→ ASSIGNED TASK
Return all lines in the material below that contain "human".
[RECORD EXTRACTS Boundary: Start]
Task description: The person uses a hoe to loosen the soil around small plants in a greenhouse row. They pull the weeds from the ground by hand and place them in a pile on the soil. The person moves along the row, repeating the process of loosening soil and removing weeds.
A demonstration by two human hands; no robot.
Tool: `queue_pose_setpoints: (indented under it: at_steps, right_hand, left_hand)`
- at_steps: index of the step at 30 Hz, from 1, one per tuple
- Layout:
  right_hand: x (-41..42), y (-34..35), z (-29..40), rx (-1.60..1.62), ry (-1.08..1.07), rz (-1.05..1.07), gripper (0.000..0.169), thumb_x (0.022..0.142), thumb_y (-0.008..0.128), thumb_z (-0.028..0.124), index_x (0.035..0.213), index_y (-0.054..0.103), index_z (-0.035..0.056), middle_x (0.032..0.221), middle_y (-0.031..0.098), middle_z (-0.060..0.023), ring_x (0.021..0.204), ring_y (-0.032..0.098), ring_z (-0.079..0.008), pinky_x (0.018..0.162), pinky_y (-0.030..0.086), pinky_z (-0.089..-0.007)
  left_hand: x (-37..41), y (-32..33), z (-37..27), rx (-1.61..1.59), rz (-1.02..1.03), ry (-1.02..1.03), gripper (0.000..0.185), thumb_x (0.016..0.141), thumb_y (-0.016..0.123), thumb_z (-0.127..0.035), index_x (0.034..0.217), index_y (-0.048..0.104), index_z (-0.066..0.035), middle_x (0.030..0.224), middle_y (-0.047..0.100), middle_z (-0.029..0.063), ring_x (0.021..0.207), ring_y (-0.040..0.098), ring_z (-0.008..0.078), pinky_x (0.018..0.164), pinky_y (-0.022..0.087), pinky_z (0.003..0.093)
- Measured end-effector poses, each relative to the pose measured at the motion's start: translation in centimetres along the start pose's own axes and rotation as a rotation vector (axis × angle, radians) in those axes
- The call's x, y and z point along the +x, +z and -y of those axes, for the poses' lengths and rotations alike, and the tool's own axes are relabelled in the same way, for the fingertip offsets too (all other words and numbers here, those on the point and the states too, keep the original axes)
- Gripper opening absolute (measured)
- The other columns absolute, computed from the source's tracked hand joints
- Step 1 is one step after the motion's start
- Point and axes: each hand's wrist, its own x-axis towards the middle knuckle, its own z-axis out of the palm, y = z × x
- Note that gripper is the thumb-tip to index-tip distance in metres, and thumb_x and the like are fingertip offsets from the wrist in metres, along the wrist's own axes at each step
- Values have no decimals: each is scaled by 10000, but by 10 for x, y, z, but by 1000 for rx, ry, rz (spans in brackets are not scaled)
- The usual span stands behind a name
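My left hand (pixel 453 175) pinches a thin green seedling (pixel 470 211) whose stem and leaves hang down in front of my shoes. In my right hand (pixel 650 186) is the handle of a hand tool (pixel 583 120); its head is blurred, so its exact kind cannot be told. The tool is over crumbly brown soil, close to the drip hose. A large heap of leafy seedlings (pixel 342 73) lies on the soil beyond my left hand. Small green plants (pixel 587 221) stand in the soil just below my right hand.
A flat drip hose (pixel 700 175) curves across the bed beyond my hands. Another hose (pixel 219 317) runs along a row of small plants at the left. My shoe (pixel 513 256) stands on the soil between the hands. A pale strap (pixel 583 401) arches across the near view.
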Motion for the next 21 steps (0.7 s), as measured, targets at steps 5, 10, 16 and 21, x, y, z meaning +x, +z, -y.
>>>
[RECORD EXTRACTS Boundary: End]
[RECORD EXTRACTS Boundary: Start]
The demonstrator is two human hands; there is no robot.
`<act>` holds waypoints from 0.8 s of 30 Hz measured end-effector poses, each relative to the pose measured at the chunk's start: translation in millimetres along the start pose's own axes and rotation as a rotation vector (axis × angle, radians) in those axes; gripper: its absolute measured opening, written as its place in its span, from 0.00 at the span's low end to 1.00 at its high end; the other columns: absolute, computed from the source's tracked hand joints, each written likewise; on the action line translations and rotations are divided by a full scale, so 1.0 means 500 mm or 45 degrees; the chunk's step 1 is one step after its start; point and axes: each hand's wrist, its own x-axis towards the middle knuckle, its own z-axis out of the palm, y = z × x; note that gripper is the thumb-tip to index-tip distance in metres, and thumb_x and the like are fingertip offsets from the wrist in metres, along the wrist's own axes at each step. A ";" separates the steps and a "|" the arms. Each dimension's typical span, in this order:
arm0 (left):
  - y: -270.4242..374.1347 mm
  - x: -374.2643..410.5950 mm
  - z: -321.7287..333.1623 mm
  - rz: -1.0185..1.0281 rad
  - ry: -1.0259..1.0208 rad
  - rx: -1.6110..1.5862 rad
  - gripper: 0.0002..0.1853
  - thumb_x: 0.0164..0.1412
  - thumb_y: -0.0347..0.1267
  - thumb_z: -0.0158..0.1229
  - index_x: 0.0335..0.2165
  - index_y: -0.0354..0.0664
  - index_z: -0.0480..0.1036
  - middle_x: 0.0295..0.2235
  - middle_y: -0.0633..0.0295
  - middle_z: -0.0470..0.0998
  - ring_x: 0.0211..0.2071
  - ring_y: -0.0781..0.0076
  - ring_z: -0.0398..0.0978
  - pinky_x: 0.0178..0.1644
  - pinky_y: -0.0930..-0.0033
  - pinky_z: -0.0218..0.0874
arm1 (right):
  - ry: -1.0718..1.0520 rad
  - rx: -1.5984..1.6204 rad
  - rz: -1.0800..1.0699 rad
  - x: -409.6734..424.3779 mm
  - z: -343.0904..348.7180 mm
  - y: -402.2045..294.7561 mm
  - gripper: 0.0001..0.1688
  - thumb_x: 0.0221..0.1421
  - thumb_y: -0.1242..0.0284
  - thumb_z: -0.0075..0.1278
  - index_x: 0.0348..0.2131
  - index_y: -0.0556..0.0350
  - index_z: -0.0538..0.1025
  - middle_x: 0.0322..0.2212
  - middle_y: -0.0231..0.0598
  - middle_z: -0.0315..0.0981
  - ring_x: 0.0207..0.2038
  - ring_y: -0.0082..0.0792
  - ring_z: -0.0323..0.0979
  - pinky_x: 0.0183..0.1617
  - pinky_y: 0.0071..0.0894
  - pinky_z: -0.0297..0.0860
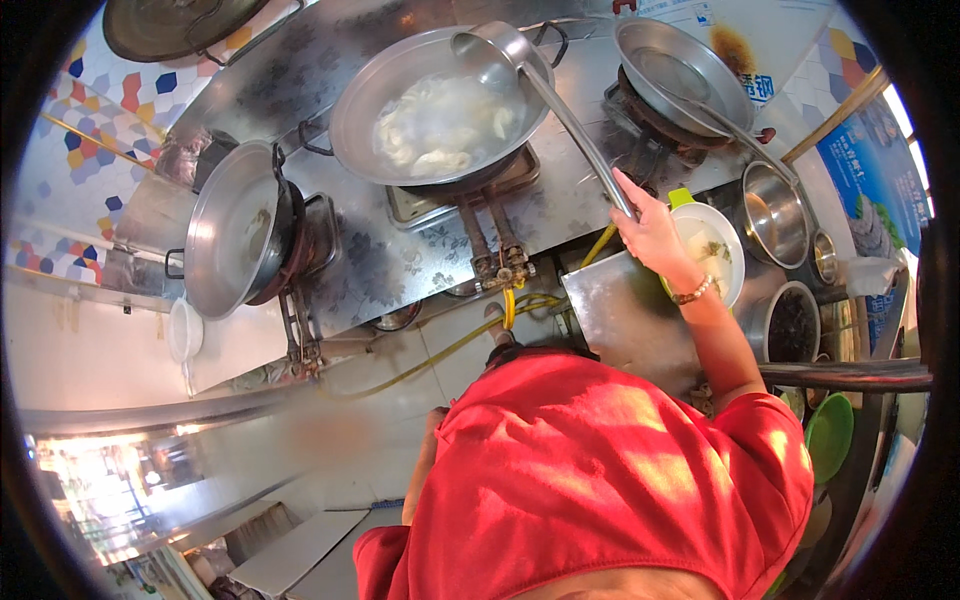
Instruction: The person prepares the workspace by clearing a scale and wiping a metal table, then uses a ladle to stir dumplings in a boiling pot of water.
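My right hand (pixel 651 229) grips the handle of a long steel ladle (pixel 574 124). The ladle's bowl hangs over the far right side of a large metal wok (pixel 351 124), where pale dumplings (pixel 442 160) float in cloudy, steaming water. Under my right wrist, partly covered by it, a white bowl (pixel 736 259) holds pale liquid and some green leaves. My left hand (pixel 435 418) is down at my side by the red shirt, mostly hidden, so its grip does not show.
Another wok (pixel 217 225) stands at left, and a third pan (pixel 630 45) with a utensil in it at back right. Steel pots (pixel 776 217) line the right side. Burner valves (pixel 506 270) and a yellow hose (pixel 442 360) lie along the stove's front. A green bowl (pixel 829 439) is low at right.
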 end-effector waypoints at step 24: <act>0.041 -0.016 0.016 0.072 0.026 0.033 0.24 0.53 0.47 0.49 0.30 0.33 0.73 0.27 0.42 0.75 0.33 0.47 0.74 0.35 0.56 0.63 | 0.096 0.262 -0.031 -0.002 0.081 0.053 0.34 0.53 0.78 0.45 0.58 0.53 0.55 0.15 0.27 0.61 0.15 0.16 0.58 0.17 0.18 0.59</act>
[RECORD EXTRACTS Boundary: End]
→ WRITTEN REPLY
A demonstration by two human hands; no robot.
The demonstrator is two human hands; there is no robot.

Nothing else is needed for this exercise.